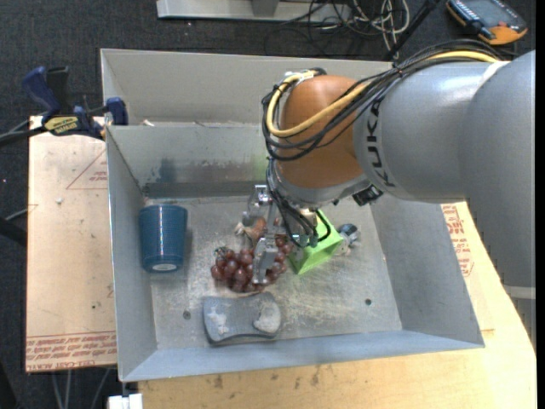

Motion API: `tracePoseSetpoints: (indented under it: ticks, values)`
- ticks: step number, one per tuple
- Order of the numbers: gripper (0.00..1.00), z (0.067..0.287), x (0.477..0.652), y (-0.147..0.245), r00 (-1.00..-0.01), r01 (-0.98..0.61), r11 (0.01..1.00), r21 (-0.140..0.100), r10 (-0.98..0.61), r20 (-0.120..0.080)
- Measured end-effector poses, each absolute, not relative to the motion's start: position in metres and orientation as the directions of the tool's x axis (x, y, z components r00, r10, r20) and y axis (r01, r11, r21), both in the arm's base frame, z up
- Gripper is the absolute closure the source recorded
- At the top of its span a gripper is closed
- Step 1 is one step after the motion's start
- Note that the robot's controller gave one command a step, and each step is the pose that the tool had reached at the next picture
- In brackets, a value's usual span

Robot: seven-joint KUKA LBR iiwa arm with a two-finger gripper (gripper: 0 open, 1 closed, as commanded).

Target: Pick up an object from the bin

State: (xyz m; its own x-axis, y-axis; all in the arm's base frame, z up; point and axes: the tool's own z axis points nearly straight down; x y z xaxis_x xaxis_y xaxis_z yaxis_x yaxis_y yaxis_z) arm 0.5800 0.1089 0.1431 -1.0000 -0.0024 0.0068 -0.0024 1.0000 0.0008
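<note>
Grey metal bin; arm reaches in from the right, orange wrist cover above bin centre; blue cup at left; flat grey piece near the front wall; green block just right of the gripper; gripper tip down against a dark red grape bunch at mid-floor; whether it is spread or pressed together is not readable from this angle.

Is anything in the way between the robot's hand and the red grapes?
Nothing visible is. The gripper is right at the bunch of dark red grapes in the bin's middle. A green block lies close beside, not between.
</note>
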Motion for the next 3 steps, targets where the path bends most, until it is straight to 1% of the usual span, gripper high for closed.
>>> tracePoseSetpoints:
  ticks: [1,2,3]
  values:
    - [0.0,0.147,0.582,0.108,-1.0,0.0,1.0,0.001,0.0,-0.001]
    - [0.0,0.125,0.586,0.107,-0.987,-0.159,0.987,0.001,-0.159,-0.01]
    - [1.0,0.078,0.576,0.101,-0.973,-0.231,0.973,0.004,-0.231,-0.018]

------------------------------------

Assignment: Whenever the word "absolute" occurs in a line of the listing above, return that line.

Exercise response:
- Measured end-effector poses, each absolute, not relative to the motion's start: position in metres and orientation as the directions of the tool's x axis (x, y, z components r00, r10, r20) and y axis (r01, r11, r21), both in the arm's base frame, z up
- Gripper is the absolute closure the source recorded

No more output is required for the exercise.